Your copy should hold the lines below from the first through the one that contains "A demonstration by", each retyped exactly, and no pictures.

_ _ _ _ _

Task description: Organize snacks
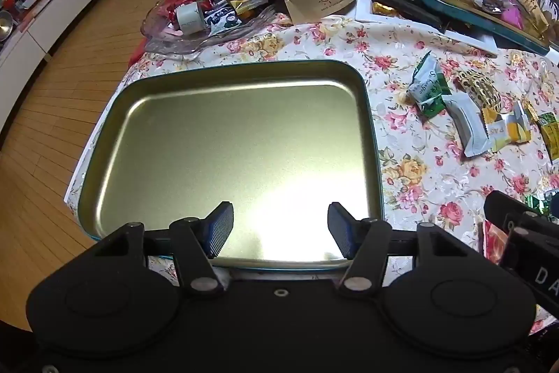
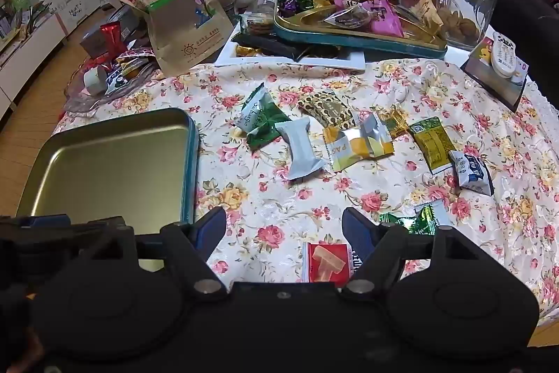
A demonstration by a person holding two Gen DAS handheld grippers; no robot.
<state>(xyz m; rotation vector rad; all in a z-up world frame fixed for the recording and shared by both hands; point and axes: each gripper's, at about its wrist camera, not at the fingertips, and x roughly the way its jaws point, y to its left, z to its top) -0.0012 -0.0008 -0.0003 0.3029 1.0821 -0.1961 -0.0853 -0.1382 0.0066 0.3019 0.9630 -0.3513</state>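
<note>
In the left wrist view, the wooden floor (image 1: 52, 114) fills the left side of the frame. The shallow rectangular metal tray with a teal rim (image 1: 375, 142) takes the centre, lying flat on the worktop covered with a white floral cloth (image 1: 412, 37); nothing lies inside it. The left gripper (image 1: 279, 229) hangs over the lower edge of the tray, its blue-padded fingers (image 1: 220, 229) spread wide with nothing between them. To the right of the tray, a green and white snack packet (image 1: 428, 86) and a plain silver-white packet (image 1: 468, 124) lie on the cloth, apart from the tray.

In the right wrist view, the same tray sits at the lower left of the frame. Right of it, across the middle, the loose snacks lie in a rough row on the cloth: the green and white packet, the silver-white packet, a leopard-patterned packet (image 2: 326, 109), a yellow and silver packet (image 2: 360, 142), an olive-green packet (image 2: 433, 142) and a blue and white packet (image 2: 471, 170). The right gripper (image 2: 284, 229) is at the bottom centre, its fingers (image 2: 209, 231) released and empty above the cloth. A red and white packet with a biscuit picture (image 2: 326, 263) lies just below the gap between them, and a shiny green candy (image 2: 415, 221) lies beside the right finger. At the upper right, a second teal tray heaped with sweets (image 2: 349, 39) rests on the clutter.
</note>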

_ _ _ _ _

**Answer box**:
Task description: Organize snacks
A demonstration by a person holding two Gen DAS handheld grippers; no robot.

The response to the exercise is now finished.